Go through the data and copy each line where the word "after" shows up.

◇ ◇ ◇

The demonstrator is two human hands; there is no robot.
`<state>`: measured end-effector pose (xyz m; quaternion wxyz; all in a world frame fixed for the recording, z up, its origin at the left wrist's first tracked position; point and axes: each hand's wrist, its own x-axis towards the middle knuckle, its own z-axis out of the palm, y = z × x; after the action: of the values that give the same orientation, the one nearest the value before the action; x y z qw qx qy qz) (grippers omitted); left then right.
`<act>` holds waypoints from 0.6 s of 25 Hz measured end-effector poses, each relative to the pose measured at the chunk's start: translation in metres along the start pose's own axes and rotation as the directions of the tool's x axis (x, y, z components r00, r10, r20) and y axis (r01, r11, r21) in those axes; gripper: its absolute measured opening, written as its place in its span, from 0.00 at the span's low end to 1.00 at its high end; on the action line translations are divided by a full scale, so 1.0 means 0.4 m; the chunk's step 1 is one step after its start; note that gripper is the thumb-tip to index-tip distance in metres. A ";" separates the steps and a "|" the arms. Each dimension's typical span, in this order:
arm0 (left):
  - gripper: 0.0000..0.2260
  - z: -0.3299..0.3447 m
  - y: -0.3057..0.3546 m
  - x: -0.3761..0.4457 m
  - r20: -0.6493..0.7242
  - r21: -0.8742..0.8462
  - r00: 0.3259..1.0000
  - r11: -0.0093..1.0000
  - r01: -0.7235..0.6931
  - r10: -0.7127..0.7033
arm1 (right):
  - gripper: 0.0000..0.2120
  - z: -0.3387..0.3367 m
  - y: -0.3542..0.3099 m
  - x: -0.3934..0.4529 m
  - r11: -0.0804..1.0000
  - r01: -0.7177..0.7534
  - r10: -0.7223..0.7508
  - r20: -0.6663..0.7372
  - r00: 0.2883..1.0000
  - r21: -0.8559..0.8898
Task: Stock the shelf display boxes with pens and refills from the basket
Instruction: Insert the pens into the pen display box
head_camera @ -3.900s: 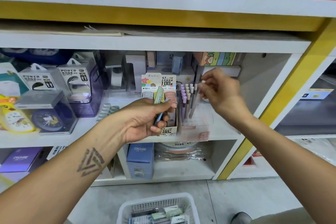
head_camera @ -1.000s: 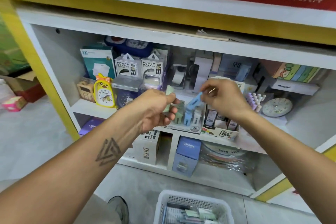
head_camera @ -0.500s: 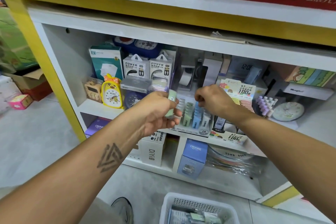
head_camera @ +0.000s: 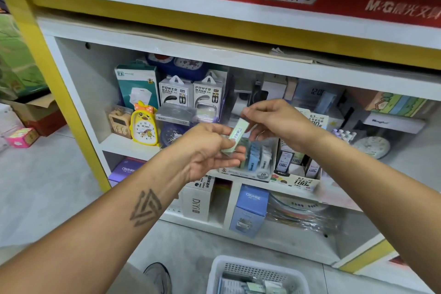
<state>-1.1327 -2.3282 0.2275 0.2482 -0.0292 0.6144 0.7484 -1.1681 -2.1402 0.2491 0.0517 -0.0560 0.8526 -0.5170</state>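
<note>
Two hands show, the left hand and the right hand, sharing one pale green refill case. Two power bank boxes stand at twelve o'clock from one yellow duck clock. One white basket sits at six o'clock.

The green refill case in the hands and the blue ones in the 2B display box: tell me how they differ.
The green refill case is pale green, tilted, held off the shelf by the left hand and right hand. The blue refill cases are light blue, upright, slotted in the clear display box. Both look like slim flat cases.
</note>
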 end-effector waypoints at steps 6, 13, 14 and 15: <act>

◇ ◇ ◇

#### RESULT FOR THIS TASK:
`<state>`: measured end-effector pose (xyz m; quaternion wxyz; all in a world frame fixed for the recording, z up, its origin at the left wrist's first tracked position; point and axes: each hand's wrist, its own x-axis towards the middle knuckle, its own z-axis out of the palm, y = z × x; after the action: of the values that give the same orientation, the one nearest the value before the action; x y z qw qx qy qz) (grippers omitted); left then right.
`<act>` holds waypoints from 0.6 s of 25 Hz measured end-effector poses, each relative to the pose measured at the chunk's start: translation in metres along the start pose's own axes and rotation as the directions of the tool's x axis (x, y, z components r00, r10, r20) and y axis (r01, r11, r21) in those axes; gripper: its absolute measured opening, written as its place in its span, from 0.00 at the span's low end to 1.00 at its high end; on the action line translations are divided by a full scale, so 1.0 means 0.4 m; the chunk's step 1 is one step after its start; note that gripper is the thumb-tip to index-tip distance in metres. A ";" separates the steps and a "|" the arms. Each dimension's typical span, in this order:

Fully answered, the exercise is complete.